One of the compensations of the cold months in this country for anyone who enjoys the natural world is the great arrival from the north of wintering wildfowl, of wild ducks, wild swans, and above all, wild geese. Britain is a winter haven for hundreds of thousands of these waterbirds which breed in what the naturalist and writer Mark Cocker calls "the crown of the planet" – the halo of land around the Earth's northern latitudes, below the Arctic, from Canada, through Greenland, Iceland, Northern Scandinavia, Siberia, and back to Canada again.
In summer the empty tundra here is ideal for nesting and raising young, with little disturbance and few predators, but in the winter it is locked up tight in ice; wildfowl have to flee south to survive, to warmer regions such as the British Isles where there are ice-free estuaries and snow-free farmland.
Wild geese, especially, are notable visitors as they appear to be growing in numbers – bucking the trend of worldwide wildlife decline – and their autumn arrivals are becoming ever more dramatic. Last October as many as 40,000 barnacle geese arrived on the Scottish island of Islay, after a 2,000-mile flight from Greenland, and as a record 28,000 of them congregated in one place, the RSPB reserve at Loch Gruinart; more than 7,000 Greenland white-fronted geese reached Islay at the same time. But even these numbers are dwarfed by the dark clouds of pink-footed geese from Iceland which now fill the winter skies of north Norfolk; there may be as many as a quarter of a million of these hefty, dog-sized birds in total and their vast 20,000-strong yelping flocks provide one of Europe's greatest wildlife spectacles. If you can't get to Holkham, or The Wash, there are a number of videos on YouTube which will give you a vivid idea of just how astonishing this phenomenon has become.
Yet spectacle isn't everything. Last weekend I had a winter wildfowl encounter at the opposite end of the size and drama spectrum, which was memorable. The species in question was the teal, which is the smallest British duck – indeed, it is the smallest duck in Europe – and the location was the River Thames in London.

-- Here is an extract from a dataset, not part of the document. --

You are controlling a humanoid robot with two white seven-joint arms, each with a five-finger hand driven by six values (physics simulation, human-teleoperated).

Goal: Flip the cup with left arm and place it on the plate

Teal have for centuries been a celebrated quarry of wildfowlers, because they fly so fast and shoot straight up off the water. (The collective noun for them is "a spring" of teal.) But unless you're a keen birder who goes out to lakes and estuaries, you won't often see them, even though we get about 200,000 wintering birds from the Baltic region. (Only a couple of thousand pairs are resident and breed here).
Teal are not your duckpond sort of duck and they're not really your urban river sort of duck either, but the part of the Thames where I saw them bids fair to be wild, even within London, and this is the stretch upstream of Kew Bridge, where the river flows between two great estates – the Royal Botanic Gardens on the eastern side, and Syon Park, home of the Dukes of Northumberland, on the west. Biking along the river between them, as I was, you could be deep in the countryside.
The river was dropping, exposing its gravel shoulders, and in a small bay I saw a diminutive grey duck with a chestnut head and a dark green eye patch. I realised at once it was a drake teal; he had his plain brown duck with him, and the pair of them were in the shallows at the water's edge, sifting the gravel in their beaks for invertebrates. Something about them I found enormously attractive. I think it was partly their subtle colours; partly the fact that they weren't very common; but I also realised, as I watched them feeding unconcerned, 50ft away, it was partly their very size.
Small things seem to carry within them some strange attraction of their own. We can see it in human artefacts: think of cottages; the Mini (the car); model villages; dolls' houses. And smallness seems to exude a similar magnetism for us in the natural world. Who wouldn't be fascinated by the bee hummingbird of Cuba, the smallest bird on the planet, smaller than a thumb? Yet the attraction of smallness is relative, not absolute.
For the bee hummingbird is the size of a largish beetle, and in a beetle, these dimensions would seem unremarkable; so it is clear that what charms us really is something which is a miniaturised version of something else – something which is generally familiar, but smaller than we expect.
Why this should be so I have no idea, but I certainly felt it with the teal, and I felt it more and more as in the next bay I saw another pair, then another, then another. Swimming next to mallards, as they occasionally were, they looked like tugs next to oil tankers – ducks for a smaller world.
All along the river there were teal feeding in the gravel at the water's edge, in what seemed to be very contented pairs, and by the time the gravel ran out, at Isleworth, I had counted 76 of them.
They'll be gone soon, off to Sweden or Lithuania or wherever for the summer. I felt privileged to have seen them in west London, even though it was a very un-wild-geese-like encounter, without a scrap of drama or spectacle, in fact, it was entirely everyday and humdrum, and devoid of anything to grip you, unless you are interested in the natural world; but if you are, you might have shared my view, biking home, that the pleasures of winter can be no less intense for being small.